Digital Human Rights Reporting by Civilian Witnesses: Surmounting the Verification Barrier (2015)
his chapter draws on the case of human rights fact-finders’ use of civilian witnesses’ digital reports of human rights violations, although the issues it highlights are relevant for any professional use of produser information to establish facts.
Using data from an ongoing digital ethnography of social media use in human rights work, I first explain why the verification of this information is so important yet can be so difficult. To do this, it is helpful to draw loosely on Bourdieu’s (1983) classic sociological concept of a field of production. Participants in a field subscribe to a shared logic (or logics), namely the rules, explicit and implicit, that govern success in a particular field and thus the practices in that field (Thompson, 2010). Rules about the value and use of information are central to any field that trades in information, and we will see that verification is at the core of the human rights fact-finding field’s information logic.
In contrast, the digital produser category of civilian witnesses of human rights violations is largely a non-field. The meeting of this professional field and amateur non-field is where the verification barrier arises. Verification of human rights information involves the corroboration of information’s content and metadata (e.g. source, place, time, and conditions of production) using a variety of methods and sources; verification is necessary for the transformation of information into useable evidence.
The verification of digital information is facilitated by verification strategies and verification subsidies. These verification strategies are part of the cultural capital – or the knowledge central to success – of the human rights fact-finding field. A field’s cultural capital can be spread through the field’s networks, as seen in the verification knowledge exchange and training initiatives underway in the human rights fact-finding field (Bottero & Crossley, 2011).

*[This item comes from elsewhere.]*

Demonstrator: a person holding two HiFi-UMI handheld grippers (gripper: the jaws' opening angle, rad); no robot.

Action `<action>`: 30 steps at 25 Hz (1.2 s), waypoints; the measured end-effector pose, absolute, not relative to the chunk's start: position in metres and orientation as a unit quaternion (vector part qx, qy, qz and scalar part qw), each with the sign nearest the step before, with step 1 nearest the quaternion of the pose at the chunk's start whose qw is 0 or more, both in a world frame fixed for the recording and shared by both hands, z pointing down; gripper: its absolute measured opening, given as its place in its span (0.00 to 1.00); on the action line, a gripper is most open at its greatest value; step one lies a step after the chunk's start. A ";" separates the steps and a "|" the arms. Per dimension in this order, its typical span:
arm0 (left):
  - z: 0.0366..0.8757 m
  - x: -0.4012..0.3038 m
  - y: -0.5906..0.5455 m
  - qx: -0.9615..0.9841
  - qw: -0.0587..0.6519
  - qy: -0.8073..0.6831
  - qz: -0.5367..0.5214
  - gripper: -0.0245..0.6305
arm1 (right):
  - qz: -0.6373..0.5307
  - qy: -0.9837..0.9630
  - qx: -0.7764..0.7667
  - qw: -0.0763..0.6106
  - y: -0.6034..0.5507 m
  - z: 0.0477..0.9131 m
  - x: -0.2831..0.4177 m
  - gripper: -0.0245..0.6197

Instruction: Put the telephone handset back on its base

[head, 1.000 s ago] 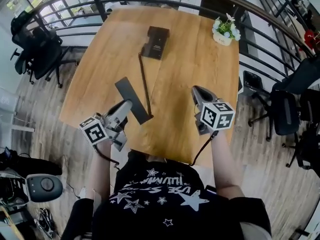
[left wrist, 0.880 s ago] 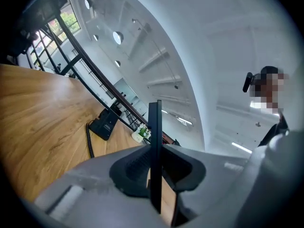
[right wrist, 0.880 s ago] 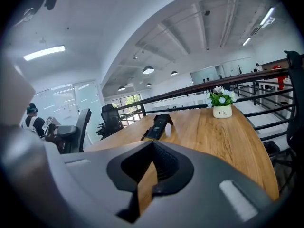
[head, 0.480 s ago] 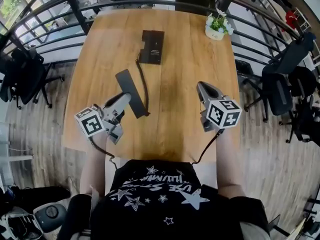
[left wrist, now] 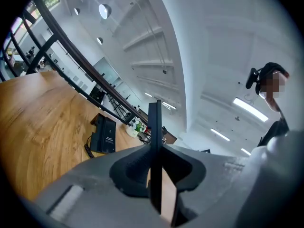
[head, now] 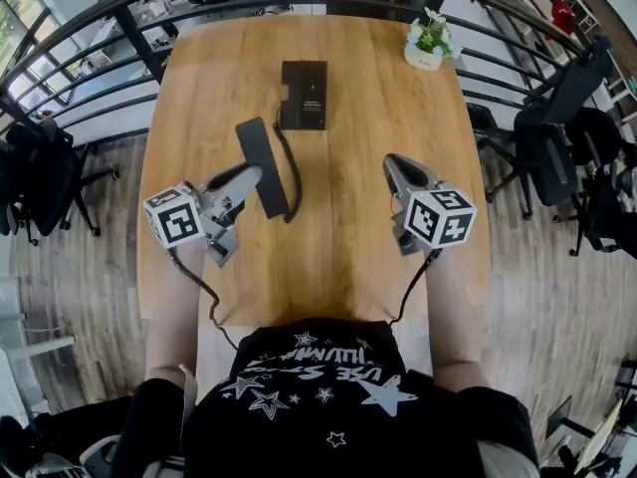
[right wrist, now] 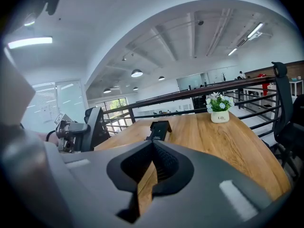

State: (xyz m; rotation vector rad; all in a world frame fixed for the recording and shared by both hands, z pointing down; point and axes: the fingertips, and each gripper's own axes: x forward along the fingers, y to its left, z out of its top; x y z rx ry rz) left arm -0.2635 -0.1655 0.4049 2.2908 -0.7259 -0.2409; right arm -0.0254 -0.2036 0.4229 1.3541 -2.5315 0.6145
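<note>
The black telephone base [head: 304,95] lies on the far middle of the wooden table [head: 368,217], and shows in the left gripper view as the base [left wrist: 104,136]. My left gripper [head: 251,175] is shut on the flat black handset [head: 261,167], which hangs above the table just short of the base and to its left. In the left gripper view the handset [left wrist: 155,127] stands edge-on between the jaws. A dark coiled cord [head: 292,172] joins handset and base. My right gripper [head: 394,164] hovers over the table's right half, shut with nothing in it; ahead of it lies the base [right wrist: 159,128].
A small white pot with a green plant [head: 428,43] stands at the table's far right corner, also the pot [right wrist: 219,113]. A dark curved railing [head: 119,18] rings the table's far side. Office chairs [head: 557,137] stand on the wooden floor to the right and left.
My left gripper has carried the handset further from me, closer to the base, and the cord has bunched up. The right gripper has stayed about where it was.
</note>
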 end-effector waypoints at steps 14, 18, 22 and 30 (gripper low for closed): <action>0.419 -0.260 -0.263 0.904 0.354 -0.229 -0.065 0.15 | 0.218 -0.853 0.461 0.114 -0.258 0.435 -0.053 0.04; 0.426 -0.255 -0.305 0.901 0.364 -0.226 -0.061 0.15 | 0.230 -0.853 0.454 0.116 -0.291 0.441 -0.059 0.04; 0.442 -0.248 -0.336 0.906 0.361 -0.216 -0.048 0.15 | 0.242 -0.850 0.452 0.118 -0.313 0.453 -0.059 0.04; 0.463 -0.247 -0.378 0.905 0.371 -0.206 -0.041 0.15 | 0.263 -0.843 0.454 0.119 -0.336 0.478 -0.066 0.04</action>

The notion of verification subsidies builds on Gandy’s (1982) influential idea of information subsidies, namely tactics used by information producers to make it cheaper for others to use their information. Verification subsidies, powered by humans and machines, either take on some of the labor required by various verification strategies or support the provision of metadata. As accidental civilian witnesses usually are not members of a field, they often lack the networks necessary to build cultural capital about verification subsidies – or even to be aware of the need for verifiability. Given this, a number of third parties have innovated verification subsidies to lower the verification barrier between the human rights fact-finding field and the civilian witnessing non-field.